Julie made an intuitive leap. As the bag lady closed her fingers around what appeared to be a harmless mechanical pencil, Julie backtracked. The bag lady was moving again, this time quickly, the pencil all but hidden in her big hand, her movements seemingly random but taking her right into the path of the Guyana diplomat.

“Tyler!” Julie yelled, and dozens of heads turned her way, but not the woman’s. “Watch out. It’s the bag lady. It’s in a pencil.” Tyler stepped in front of the diplomat, which alarmed the man’s bodyguard and the police. Julie, unencumbered, ran to the diplomat. The bag lady stopped just two feet away.

“She’s going to kill you,” Julie said, unsure if the man even spoke English. “You mustn’t let her touch you.”

The police had started to pay attention to Julie, who yelled out another warning. Eyes turned to the bag lady and Julie cried, “That’s not an old woman, it’s an assassin. He’s got poison—”

The bag lady looked right at Julie, but it was with Killigrew’s eyes. He grabbed Julie and hissed in her ear. “You’ll get it instead, you troublemaker.”

And then Tyler was suddenly there.

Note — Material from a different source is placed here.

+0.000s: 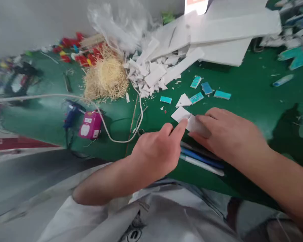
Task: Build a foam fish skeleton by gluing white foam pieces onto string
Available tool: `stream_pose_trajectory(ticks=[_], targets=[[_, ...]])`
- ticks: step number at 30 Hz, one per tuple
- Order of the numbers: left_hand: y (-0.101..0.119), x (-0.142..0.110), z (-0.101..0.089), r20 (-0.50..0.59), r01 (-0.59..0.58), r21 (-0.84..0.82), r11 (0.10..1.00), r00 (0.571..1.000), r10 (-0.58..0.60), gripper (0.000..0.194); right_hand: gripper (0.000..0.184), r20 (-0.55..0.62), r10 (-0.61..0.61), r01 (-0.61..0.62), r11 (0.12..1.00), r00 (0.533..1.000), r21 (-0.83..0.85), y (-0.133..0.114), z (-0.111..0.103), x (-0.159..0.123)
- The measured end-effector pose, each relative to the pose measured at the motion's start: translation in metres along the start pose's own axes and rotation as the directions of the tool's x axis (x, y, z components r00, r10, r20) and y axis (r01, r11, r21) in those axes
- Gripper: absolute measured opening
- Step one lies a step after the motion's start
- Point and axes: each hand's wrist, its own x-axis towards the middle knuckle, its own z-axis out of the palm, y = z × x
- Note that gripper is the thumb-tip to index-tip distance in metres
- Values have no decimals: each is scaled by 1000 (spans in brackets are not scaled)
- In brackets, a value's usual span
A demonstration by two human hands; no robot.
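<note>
Nothing legible, even on magenta box [96,125]

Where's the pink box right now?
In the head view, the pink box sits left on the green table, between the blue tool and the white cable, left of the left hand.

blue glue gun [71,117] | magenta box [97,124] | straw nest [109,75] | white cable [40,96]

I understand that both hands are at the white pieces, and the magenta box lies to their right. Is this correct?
No: in the head view, the magenta box lies to the left of the left hand and the right hand. Both hands are indeed at the white pieces.
</note>
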Motion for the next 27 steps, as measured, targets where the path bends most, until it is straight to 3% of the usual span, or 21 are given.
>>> stream_pose_trajectory(ticks=[19, 27], targets=[[3, -1, 3, -112, -15, 30, 999, 994, 18, 72, 25, 110, 93, -94, 996, 990, 9, -6, -2, 1], [3, 0, -1, -40, -6, 16, 1000, 999, 6, 73, 27, 87, 87, -87, 996, 992, -3, -6, 0, -1]])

He struggled with Killigrew, who levered the pencil at Julie, choking her in the process as she pushed against the arm and the little point of the pencil that was getting closer with each beat of her heart. Tyler pulled his arm in the other direction, but the point kept coming. Then Julie heard a hiss issue from Killigrew’s mouth as Tyler kicked him hard.

All of a sudden, Killigrew let go of Julie. She didn’t know why, just that his arm slipped from her throat. She turned quickly to make sure Tyler was all right. He stood there staring at Killigrew, who had fallen to his knees and now gaped at his hand. The pencil stuck out of his palm, its deadly mission under way inside his own body.

* * *

T
HEY STAYED IN
S
EATTLE
three days to answer a seemingly endless slew of questions. Killigrew refused to utter a word and died at the end of the second day without ever revealing anything. But Trill had amassed a lot of the information and was trying to buy his way into a plea bargain for causing Nora’s death by spilling his guts.

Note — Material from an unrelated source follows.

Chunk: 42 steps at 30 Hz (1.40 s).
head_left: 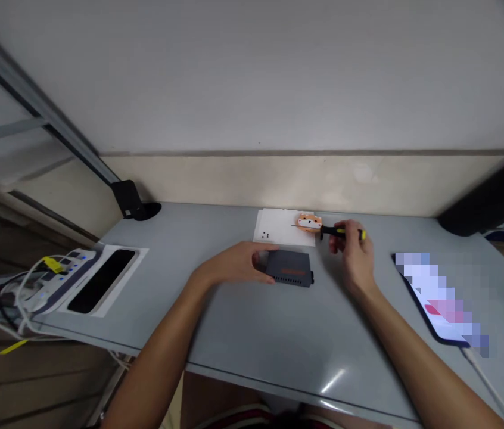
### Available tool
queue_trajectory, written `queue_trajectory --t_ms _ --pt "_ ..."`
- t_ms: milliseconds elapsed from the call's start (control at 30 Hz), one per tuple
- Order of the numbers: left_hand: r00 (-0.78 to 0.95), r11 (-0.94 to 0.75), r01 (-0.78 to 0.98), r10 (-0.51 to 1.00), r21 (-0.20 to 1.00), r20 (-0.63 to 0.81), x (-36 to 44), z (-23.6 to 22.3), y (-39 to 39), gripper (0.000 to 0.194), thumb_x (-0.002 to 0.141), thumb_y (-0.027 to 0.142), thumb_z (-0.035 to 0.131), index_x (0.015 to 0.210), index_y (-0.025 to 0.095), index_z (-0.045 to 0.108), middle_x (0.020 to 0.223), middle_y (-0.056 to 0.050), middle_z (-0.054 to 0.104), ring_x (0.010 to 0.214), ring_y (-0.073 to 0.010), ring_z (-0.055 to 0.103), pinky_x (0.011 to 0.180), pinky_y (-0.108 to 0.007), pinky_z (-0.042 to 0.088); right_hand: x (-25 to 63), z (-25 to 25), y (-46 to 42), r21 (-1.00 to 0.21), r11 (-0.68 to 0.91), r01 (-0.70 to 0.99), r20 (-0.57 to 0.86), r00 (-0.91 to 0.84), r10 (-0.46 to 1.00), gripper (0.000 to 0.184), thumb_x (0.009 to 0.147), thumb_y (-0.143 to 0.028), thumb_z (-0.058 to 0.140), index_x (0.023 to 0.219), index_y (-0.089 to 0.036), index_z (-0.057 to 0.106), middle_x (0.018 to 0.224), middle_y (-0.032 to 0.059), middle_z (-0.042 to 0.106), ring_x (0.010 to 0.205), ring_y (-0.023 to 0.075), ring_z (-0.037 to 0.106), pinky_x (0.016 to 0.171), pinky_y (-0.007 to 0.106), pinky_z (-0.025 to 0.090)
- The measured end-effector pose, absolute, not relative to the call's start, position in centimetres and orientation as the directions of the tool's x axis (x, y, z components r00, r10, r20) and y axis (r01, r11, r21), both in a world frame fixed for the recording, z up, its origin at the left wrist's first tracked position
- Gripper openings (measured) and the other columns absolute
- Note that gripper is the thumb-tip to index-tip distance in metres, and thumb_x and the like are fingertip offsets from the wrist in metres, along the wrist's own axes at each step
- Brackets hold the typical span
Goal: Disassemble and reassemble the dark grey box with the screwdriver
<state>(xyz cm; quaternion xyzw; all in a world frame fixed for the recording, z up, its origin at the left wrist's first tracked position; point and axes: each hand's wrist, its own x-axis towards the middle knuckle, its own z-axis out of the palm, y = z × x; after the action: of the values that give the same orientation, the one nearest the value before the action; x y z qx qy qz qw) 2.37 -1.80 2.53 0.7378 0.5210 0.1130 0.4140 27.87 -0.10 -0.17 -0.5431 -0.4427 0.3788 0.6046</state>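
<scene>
A small dark grey box [291, 268] with orange lettering and a row of vents lies on the grey table [252, 333]. My left hand [238, 262] rests against its left end, fingers curled around it. My right hand [354, 250] is closed on a black and yellow screwdriver [341, 232], whose thin shaft points left over a white sheet of paper [279, 227]. An orange and white cartoon-animal piece [309, 222] sits on the paper at the shaft. Two tiny dark specks lie on the paper's left part.
A phone [439, 298] with a lit, blurred screen lies at the right. At the left, a white power strip [62, 271] with cables and a black slab [102, 280] on white sit near the table edge. A black clamp foot [133, 202] stands at the back left.
</scene>
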Motion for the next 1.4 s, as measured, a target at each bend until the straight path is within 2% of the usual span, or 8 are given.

The days were spent with the police, but the nights belonged to them. Tyler began to hope that a miracle was happening and that Julie was at last finding in their relationship what he’d always found—excitement, fulfillment, love. The admiration for her tenacity that had begun to grow out on the cattle drive just escalated as he watched her maneuver her way through a quagmire of legalese.

And then she got a phone call, and by the end of the call he could tell something had changed. Still, she didn’t say anything and he was afraid to ask. Instead, he watched with interest as she dressed for dinner, wrapping herself in a new red dress that clung to every curve.

“That call today?” she said, as she buttered a roll at dinner. They’d both settled on Seafood Louies, crisp greens mounded with Dungeness crab and tender pink shrimp.

Tyler’s stomach tensed at the tone in her voice. She was nervous and that made him nervous.